Every week Roger pays for a movie ticket and a soda out of his allowance. Last week, Roger's allowance was $A$ dollars. The cost of his movie ticket was $20\%$ of the difference between $A$ and the cost of his soda, while the cost of his soda was $5\%$ of the difference between $A$ and the cost of his movie ticket. To the nearest whole percent, what fraction of $A$ did Roger pay for his movie ticket and soda?

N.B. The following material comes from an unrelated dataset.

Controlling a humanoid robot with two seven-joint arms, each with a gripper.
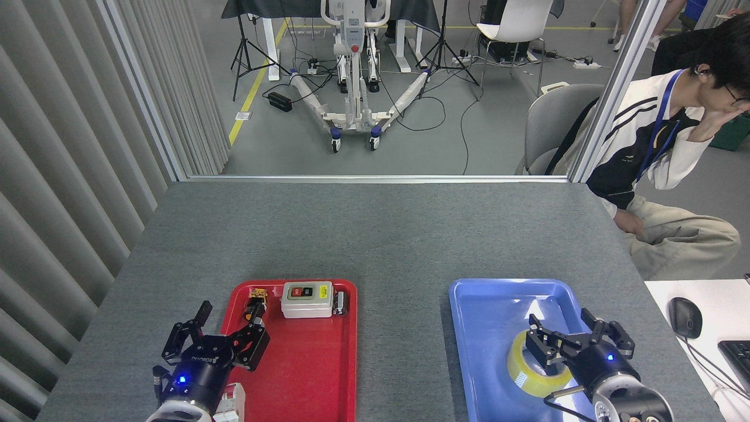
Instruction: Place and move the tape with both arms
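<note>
The tape (523, 375), a yellow translucent roll, lies flat in the blue tray (489, 305), near the tray's front right. My right gripper (572, 339) stands open just behind and right of the roll. Its left finger hangs over the roll's hole and the other finger is out to the right, so it holds nothing. My left gripper (220, 334) is open and empty over the left rim of the red tray (316, 375).
The red tray carries a white switch box (306, 299) with red and green buttons, a small yellow-black part (256, 300) and a white breaker (233, 400). A person (656, 152) sits beyond the table's right corner. A mouse (684, 316) lies on the white desk.
</note>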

$\textbf{(A)}\ 9\%\qquad\textbf{(B)}\ 19\%\qquad\textbf{(C)}\ 22\%\qquad\textbf{(D)}\ 23\%\qquad\textbf{(E)}\ 25\%$

## Problem 15

Chloé chooses a real number uniformly at random from the interval $[0, 2017]$. Independently, Laurent cooses a real number uniformly at random from the interval $[0, 4034]$. What is the probability that Laurent's number is greater than Chloé's number?

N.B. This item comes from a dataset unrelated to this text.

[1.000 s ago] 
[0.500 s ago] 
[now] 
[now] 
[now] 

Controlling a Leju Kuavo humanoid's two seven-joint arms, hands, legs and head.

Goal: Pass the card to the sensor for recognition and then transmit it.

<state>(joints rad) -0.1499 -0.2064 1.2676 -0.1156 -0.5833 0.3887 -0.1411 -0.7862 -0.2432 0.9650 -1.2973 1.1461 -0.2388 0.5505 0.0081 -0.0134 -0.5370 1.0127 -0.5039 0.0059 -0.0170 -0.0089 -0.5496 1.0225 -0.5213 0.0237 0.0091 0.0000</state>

$\textbf{(A)}\ \frac{1}{2}\qquad\textbf{(B)}\ \frac{2}{3}\qquad\textbf{(C)}\ \frac{3}{4}\qquad\textbf{(D)}\ \frac{5}{6}\qquad\textbf{(E)}\ \frac{7}{8}$

## Problem 16

There are 10 horses, named Horse 1, Horse 2, $\ldots$, Horse 10. They get their names from how many minutes it takes them to run one lap around a circular race track: Horse $k$ runs one lap in exactly $k$ minutes. At time 0 all the horses are together at the starting point on the track. The horses start running in the same direction, and they keep running around the circular track at their constant speeds. The least time $S>0$, in minutes, at which all 10 horses will again simultaneously be at the starting point is $S=2520$. Let $T>0$ be the least time, in minutes, such that at least 5 of the horses are again at the starting point. What is the sum of the digits of $T$?

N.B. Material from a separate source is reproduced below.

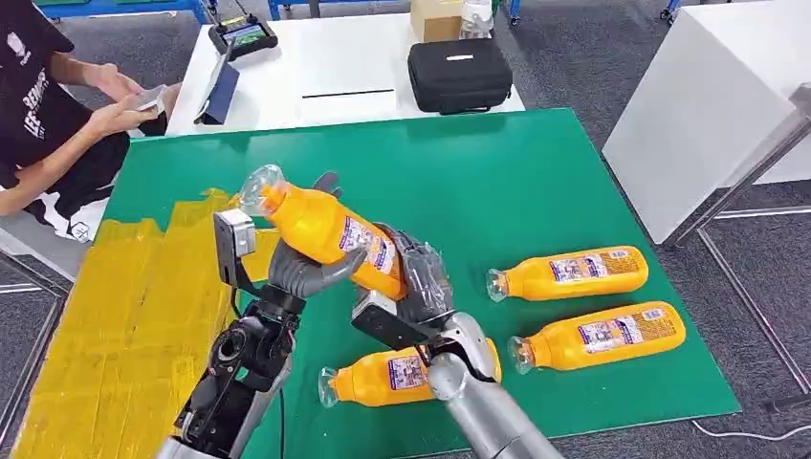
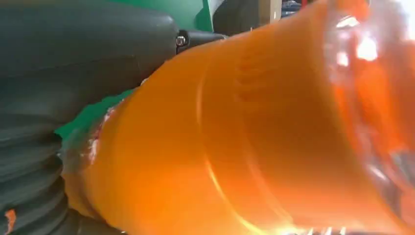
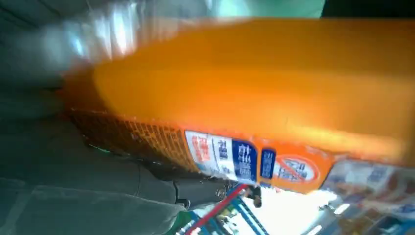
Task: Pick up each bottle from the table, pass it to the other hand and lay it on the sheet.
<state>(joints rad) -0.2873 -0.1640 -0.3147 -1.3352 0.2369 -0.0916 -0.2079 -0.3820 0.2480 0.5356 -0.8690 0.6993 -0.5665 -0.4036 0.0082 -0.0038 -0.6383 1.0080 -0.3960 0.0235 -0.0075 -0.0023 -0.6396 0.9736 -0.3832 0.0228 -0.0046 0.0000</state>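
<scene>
An orange bottle (image 1: 320, 228) with a clear neck hangs tilted above the green table (image 1: 497, 182), neck toward the yellow sheet (image 1: 124, 316). My left hand (image 1: 304, 273) grips its middle from below. My right hand (image 1: 418, 279) wraps the base end. The left wrist view has the orange bottle (image 2: 254, 142) pressed against the left hand (image 2: 58, 98). In the right wrist view the labelled bottle (image 3: 254, 103) lies across the right hand (image 3: 73, 186). Three more orange bottles lie on the table: one (image 1: 566, 273) at right, one (image 1: 601, 335) nearer, one (image 1: 381, 376) partly behind my right forearm.
A person (image 1: 57, 124) sits at the far left holding a phone, close to the sheet's far end. Behind the green table a white table (image 1: 325, 67) carries a black case (image 1: 459, 75), a tablet and a controller. A white box (image 1: 708, 115) stands at right.
</scene>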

$\textbf{(A)}\ 2\qquad\textbf{(B)}\ 3\qquad\textbf{(C)}\ 4\qquad\textbf{(D)}\ 5\qquad\textbf{(E)}\ 6$

## Problem 17

Distinct points $P$, $Q$, $R$, $S$ lie on the circle $x^2+y^2=25$ and have integer coordinates. The distances $PQ$ and $RS$ are irrational numbers. What is the greatest possible value of the ratio $\frac{PQ}{RS}$?

$\textbf{(A)}\ 3\qquad\textbf{(B)}\ 5\qquad\textbf{(C)}\ 3\sqrt{5}\qquad\textbf{(D)}\ 7\qquad\textbf{(E)}\ 5\sqrt{2}$

## Problem 18

Amelia has a coin that lands heads with probability $\frac{1}{3}$, and Blaine has a coin that lands on heads with probability $\frac{2}{5}$. Amelia and Blaine alternately toss their coins until someone gets a head; the first one to get a head wins. All coin tosses are independent. Amelia goes first. The probability that Amelia wins is $\frac{p}{q}$, where $p$ and $q$ are relatively prime positive integers. What is $q-p$?

$\textbf{(A)}\ 1\qquad\textbf{(B)}\ 2\qquad\textbf{(C)}\ 3\qquad\textbf{(D)}\ 4\qquad\textbf{(E)}\ 5$

## Problem 19

Alice refuses to sit next to either Bob or Carla. Derek refuses to sit next to Eric. How many ways are there for the five of them to sit in a row of 5 chairs under these conditions?

$\textbf{(A)}\ 12\qquad\textbf{(B)}\ 16\qquad\textbf{(C)}\ 28\qquad\textbf{(D)}\ 32\qquad\textbf{(E)}\ 40$

## Problem 20

Let $S(n)$ equal the sum of the digits of positive integer $n$. For example, $S(1507) = 13$. For a particular positive integer $n$, $S(n) = 1274$. Which of the following could be the value of $S(n+1)$?

$\textbf{(A)}\ 1 \qquad\textbf{(B)}\ 3\qquad\textbf{(C)}\ 12\qquad\textbf{(D)}\ 1239\qquad\textbf{(E)}\ 1265$

## Problem 21

A square with side length $x$ is inscribed in a right triangle with sides of length $3$, $4$, and $5$ so that one vertex of the square coincides with the right-angle vertex of the triangle. A square with side length $y$ is inscribed in another right triangle with sides of length $3$, $4$, and $5$ so that one side of the square lies on the hypotenuse of the triangle. What is $\tfrac{x}{y}$?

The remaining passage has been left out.